In this regard, traditional leaders say they are betrayed because Paladin closed Kayerekera without briefing them or spelling the way forward on the unfulfilled projects it promised the people of Karonga and Chitipa. The initiatives included upgrade of schools, provision of safe water for affected communities and construction of a health centre.

“We might have been sidelined from the beginning, but we still demand to know what will happen to the promised development projects,” declares GVH Patrick Yezgani Simfukwe of Karonga.

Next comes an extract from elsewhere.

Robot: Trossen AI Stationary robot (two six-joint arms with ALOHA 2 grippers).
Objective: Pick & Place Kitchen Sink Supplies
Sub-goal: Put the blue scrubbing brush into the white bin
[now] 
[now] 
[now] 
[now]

Among the initiatives, one of the two teachers’ houses under construction at Kalowe Primary School stalled at foundation level and another is yet to take off. At Karonga Boma, a K1.5 billion state-of-the art water system meant for all communities in Songwe now serves the shoreline town, which is already served by Northern Region Water Board.

Besides, former Minister of Health Catherine Gotani Hara revealed that construction of a hugely-awaited health facility in Karonga is yet to take off as Paladin is reluctant to invest more money to ensure the project is up to government standards, which require all health centres to have a minimum set of facilities, including a maternity wing.

“We hear the uranium miners talk about yellow cakes, but it’s a pity the people of Karonga and Chitipa are yet to taste a slice of the multibillion kwacha business,” says GVH Amos Chilanga.

Quieting the cries is just a glimpse of the job awaiting President Mutharika, whose first state-of-the-nation address to Parliament on Monday contains a promise to foster fairness, transparency and accountability in the extractive industry, which contributes K10 to every K100 to the country’s economy.